Ana Flávia caminha para a cama, senta ao seu lado e diz:

- Engraçado, não estou com medo.

- Deveria. Isto foi um homicídio com uma arma ilegal e temos uma quantidade absurda de droga.

- A droga podemos consumir.

- Você não liga mesmo, não é?

- Não. Veja, está morta e estamos vivos.

- Você é realmente louca.

- Há pouco tempo transava com ela.

- Brochei com o susto.

- Quer que eu te mame pra acalmar?

- Não, estou pensando.

- Ela era muito linda. - tocando os seios de Carla. - Ainda está quente e a vagina continua lubrificada…. O tiro fez um furinho na testa e um rombo na nuca. Tem outro furo nas costas… Deve ter atravessado o crânio e se alojado na coluna.
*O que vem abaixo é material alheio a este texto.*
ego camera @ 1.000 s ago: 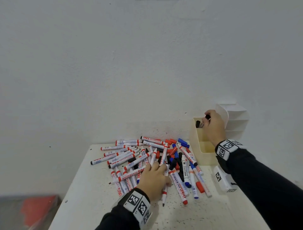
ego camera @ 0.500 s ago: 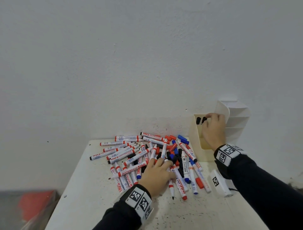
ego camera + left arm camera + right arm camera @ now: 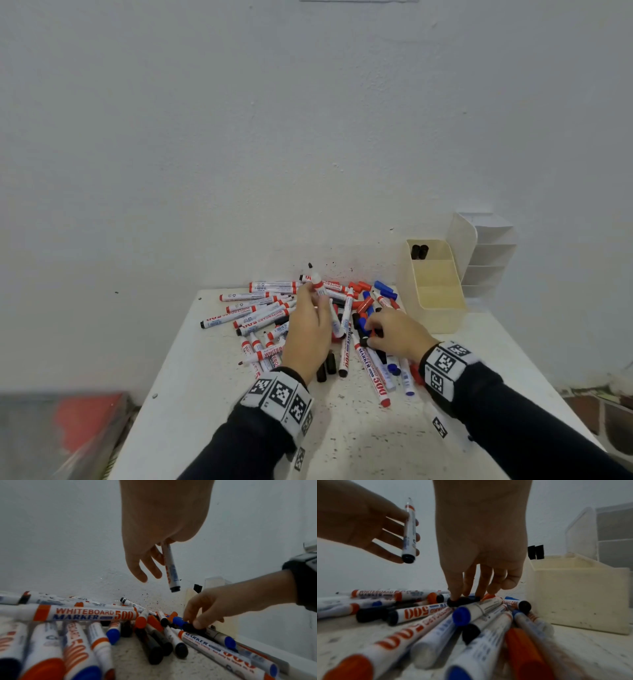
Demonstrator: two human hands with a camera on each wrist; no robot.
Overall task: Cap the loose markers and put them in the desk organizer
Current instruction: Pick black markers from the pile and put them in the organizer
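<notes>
A pile of whiteboard markers (image 3: 270,313) and loose caps lies on the white table (image 3: 205,377). My left hand (image 3: 310,301) holds an uncapped black marker (image 3: 320,287) lifted above the pile, tip up; in the left wrist view the marker (image 3: 171,568) hangs from the fingers. My right hand (image 3: 370,334) is down on the pile and pinches a loose black cap (image 3: 462,601), also seen as the black cap (image 3: 190,626). The cream desk organizer (image 3: 442,318) stands at the right, with two black-capped markers (image 3: 419,251) in its back compartment.
A white tiered holder (image 3: 489,257) stands behind the organizer against the wall. A small tagged white block (image 3: 440,426) lies by my right forearm. A blurred red thing (image 3: 85,421) sits below the table's left edge.
My right hand left the organizer and came down onto the pile, taking a black cap. My left hand lifted a marker off the pile.
</notes>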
Ana Flávia abre os braços e as pernas de Carla na cama, em disposição de estrela, e percorre o corpo com o nariz. Lambe a vagina e acaricia os seios como se estivesse viva. Fernando olha tudo num misto de tesão e nojo.

- O que está fazendo?

- Você não deu pra ela a última gozada. Interrompi e devo isso.

- Ela não sente mais, louca!

- Eu sinto por mim e por ela.

- Não acredito no que estou vendo!

- Então por que está de pau duro? Junte-se a nós!